A KSh 650 plate at a Lavington restaurant is not the same as a grandmother's preparation. The traditional combinations — managu cooked with smoked meat or omena, amaranth with kunde and groundnut paste, sagaa with sour milk — are not on the trend's menu. Younger Kenyans buy AIVs and cook them as they cook sukuma, missing most of the flavour and the nutrition synergy.
This is a quiet loss. The vegetable returned. The recipes did not.
3. Climate adaptation is the real story, and we aren't telling it.
The most important reason to support AIVs is climate adaptation. They tolerate drought, marginal soils, and pest pressure better than the imported greens that replaced them.

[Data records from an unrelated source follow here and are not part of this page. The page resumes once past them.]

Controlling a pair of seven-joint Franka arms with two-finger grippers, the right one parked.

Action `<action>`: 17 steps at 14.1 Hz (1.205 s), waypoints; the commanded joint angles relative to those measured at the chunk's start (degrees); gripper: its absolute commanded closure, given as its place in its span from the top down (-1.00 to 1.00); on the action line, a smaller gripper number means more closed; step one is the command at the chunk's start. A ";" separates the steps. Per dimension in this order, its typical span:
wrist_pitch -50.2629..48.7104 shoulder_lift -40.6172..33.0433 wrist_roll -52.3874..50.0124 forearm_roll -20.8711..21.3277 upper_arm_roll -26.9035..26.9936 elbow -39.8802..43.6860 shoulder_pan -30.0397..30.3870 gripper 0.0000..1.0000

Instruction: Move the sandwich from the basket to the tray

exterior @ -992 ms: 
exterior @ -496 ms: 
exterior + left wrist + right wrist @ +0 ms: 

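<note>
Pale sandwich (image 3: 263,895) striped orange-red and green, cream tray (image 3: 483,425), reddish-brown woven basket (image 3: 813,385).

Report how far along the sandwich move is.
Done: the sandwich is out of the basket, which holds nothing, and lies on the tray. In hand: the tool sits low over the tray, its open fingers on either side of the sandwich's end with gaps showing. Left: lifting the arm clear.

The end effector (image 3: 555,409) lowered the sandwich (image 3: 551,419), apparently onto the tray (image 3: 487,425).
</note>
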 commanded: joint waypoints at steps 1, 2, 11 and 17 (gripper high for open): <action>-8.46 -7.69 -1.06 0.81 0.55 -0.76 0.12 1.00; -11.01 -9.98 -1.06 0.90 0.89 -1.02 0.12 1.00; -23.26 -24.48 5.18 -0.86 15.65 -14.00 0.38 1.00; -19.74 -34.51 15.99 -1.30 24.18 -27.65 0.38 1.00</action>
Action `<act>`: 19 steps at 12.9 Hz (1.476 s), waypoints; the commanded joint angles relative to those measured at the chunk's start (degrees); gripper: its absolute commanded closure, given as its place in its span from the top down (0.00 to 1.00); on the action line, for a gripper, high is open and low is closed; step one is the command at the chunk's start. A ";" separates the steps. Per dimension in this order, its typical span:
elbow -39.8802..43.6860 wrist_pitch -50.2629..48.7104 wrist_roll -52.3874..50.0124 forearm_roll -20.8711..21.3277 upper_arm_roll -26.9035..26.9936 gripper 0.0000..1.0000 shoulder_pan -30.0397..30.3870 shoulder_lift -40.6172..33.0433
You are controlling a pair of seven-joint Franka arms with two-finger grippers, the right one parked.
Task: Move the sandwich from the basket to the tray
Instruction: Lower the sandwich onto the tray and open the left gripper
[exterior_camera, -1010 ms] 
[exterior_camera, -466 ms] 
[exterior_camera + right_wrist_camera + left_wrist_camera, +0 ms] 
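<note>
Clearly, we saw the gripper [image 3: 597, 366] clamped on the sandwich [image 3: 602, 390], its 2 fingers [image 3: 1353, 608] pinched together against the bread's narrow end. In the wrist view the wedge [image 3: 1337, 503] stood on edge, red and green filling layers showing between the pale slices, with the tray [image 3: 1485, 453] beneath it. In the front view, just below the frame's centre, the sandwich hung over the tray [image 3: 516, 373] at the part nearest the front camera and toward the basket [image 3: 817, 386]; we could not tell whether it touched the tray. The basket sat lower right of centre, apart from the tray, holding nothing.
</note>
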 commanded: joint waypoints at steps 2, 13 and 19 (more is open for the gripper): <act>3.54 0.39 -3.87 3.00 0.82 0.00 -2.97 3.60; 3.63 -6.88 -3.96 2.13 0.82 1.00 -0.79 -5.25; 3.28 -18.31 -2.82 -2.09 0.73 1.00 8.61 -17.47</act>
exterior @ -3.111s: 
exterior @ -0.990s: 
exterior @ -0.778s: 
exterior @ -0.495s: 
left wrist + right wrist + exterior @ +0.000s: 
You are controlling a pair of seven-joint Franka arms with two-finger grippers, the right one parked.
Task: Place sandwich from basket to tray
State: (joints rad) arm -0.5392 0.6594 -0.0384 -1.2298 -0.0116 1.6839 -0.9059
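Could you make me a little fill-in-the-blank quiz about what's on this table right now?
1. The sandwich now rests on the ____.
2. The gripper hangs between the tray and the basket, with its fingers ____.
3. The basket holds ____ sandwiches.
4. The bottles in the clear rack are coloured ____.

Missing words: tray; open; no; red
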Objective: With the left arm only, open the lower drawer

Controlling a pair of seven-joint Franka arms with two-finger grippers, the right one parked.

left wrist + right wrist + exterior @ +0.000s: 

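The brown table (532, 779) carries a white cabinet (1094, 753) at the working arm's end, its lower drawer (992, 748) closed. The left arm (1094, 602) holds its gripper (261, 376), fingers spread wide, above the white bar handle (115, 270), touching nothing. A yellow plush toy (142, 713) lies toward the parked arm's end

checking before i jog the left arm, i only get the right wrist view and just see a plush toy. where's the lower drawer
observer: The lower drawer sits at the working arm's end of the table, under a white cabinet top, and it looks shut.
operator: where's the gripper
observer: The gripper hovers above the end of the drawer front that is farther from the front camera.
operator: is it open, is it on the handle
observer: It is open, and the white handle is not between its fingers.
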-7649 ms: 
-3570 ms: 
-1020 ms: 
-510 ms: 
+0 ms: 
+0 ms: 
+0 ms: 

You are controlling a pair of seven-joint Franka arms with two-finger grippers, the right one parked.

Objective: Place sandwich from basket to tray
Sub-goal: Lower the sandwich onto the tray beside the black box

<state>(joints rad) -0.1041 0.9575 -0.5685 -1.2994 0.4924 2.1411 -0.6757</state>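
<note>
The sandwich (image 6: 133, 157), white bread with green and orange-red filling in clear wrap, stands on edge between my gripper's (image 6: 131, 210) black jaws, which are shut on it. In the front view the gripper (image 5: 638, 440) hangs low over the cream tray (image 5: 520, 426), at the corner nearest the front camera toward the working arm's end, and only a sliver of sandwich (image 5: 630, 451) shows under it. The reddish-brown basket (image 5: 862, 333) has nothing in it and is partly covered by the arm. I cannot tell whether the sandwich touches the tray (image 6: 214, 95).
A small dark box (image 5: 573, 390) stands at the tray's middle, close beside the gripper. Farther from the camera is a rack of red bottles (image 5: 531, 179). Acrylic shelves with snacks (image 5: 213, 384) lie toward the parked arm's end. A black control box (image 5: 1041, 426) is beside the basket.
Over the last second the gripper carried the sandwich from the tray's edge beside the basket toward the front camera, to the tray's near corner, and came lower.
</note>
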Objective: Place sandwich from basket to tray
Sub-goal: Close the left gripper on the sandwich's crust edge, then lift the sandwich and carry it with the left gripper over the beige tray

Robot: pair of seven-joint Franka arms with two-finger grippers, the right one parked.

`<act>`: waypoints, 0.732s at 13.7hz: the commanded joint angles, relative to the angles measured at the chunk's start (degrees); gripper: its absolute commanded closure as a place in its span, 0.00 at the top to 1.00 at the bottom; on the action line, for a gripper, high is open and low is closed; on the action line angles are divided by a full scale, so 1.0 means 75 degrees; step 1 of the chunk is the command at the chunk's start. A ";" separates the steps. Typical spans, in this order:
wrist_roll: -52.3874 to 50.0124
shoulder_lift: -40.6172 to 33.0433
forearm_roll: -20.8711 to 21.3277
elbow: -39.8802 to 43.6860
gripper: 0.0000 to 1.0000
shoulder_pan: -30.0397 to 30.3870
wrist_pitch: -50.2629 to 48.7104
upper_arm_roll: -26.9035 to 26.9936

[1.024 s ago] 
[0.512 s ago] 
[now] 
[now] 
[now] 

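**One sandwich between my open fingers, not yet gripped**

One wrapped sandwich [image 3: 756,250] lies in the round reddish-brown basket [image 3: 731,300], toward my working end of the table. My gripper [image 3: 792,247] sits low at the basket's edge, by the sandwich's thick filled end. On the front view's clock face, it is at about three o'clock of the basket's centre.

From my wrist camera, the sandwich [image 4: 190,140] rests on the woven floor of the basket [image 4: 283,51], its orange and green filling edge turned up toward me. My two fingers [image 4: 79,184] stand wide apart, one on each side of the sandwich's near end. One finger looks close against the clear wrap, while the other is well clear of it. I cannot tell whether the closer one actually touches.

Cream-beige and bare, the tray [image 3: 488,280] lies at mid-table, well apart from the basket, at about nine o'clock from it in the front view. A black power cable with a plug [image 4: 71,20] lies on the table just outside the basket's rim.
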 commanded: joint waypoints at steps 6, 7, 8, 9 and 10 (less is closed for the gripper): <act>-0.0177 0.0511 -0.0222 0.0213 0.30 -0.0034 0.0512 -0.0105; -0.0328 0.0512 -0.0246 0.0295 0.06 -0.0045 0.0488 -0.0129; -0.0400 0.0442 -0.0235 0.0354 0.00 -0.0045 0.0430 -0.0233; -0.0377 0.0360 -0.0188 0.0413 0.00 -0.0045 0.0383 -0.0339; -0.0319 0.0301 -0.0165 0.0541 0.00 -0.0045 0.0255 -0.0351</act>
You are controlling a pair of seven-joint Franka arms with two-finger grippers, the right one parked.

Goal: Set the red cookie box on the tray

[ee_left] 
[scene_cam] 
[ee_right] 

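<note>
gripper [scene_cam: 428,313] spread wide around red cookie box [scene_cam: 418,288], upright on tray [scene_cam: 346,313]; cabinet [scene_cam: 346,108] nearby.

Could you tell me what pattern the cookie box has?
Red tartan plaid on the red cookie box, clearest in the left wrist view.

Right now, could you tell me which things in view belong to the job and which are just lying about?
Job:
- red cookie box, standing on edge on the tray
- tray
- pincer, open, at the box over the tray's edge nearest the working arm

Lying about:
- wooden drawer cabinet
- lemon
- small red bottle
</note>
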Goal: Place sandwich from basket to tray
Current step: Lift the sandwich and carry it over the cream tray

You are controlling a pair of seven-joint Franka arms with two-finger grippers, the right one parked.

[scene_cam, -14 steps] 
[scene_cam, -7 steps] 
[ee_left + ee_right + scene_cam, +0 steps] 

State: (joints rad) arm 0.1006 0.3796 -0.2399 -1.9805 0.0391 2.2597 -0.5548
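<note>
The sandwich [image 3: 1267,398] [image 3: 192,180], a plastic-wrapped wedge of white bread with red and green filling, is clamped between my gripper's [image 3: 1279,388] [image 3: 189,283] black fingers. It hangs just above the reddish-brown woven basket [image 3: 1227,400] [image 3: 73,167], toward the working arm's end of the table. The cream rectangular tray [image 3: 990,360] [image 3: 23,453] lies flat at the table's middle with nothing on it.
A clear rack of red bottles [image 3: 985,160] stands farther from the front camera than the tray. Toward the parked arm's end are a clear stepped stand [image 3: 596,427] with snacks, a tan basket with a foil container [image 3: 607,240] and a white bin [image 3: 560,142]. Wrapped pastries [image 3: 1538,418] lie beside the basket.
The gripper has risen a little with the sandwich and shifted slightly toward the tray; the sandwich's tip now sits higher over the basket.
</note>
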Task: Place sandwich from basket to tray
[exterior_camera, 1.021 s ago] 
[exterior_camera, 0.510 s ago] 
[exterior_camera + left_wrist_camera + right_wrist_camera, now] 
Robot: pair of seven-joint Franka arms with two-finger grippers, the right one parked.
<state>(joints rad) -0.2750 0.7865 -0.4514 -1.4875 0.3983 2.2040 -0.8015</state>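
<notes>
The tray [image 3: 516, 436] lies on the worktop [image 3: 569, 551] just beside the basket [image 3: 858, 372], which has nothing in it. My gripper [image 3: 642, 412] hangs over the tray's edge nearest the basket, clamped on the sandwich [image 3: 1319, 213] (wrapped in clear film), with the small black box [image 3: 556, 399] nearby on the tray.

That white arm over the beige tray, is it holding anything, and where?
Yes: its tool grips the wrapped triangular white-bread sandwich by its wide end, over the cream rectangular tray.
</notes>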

As Kenyan rainfall patterns become more erratic, AIVs are part of the agroecological answer.
This framing — AIVs as climate-resilience infrastructure — is largely absent from public conversation. We are talking about them as a food trend instead of a strategy.
What To Do This Week
If you are a Kenyan reading this:
- Buy managu, amaranth, or kunde from sokoni this week. Pay the small premium. Cook them well — with onion, tomato, a pinch of salt, and ideally a smoked-meat or omena pairing.
- If you have a small patch of ground or a sack on a balcony, grow them. Seeds cost KSh 30–60.
- Teach a younger person in your family the traditional combinations. The recipes are part of the food.
If you work in policy or programmes:
- AIVs are the highest-return cheap nutrition intervention available right now in Kenya. Push them into school feeding, hospital procurement, ECD centres.
- Subsidise AIV seeds in low-income urban wards. The cost is trivial. The kitchen-garden multiplier is real.
For the broader cultural-food picture, see traditional foods, modern nutrition and food culture and identity in Kenya.
The vegetables came back. The job now is to make sure they come back to everyone.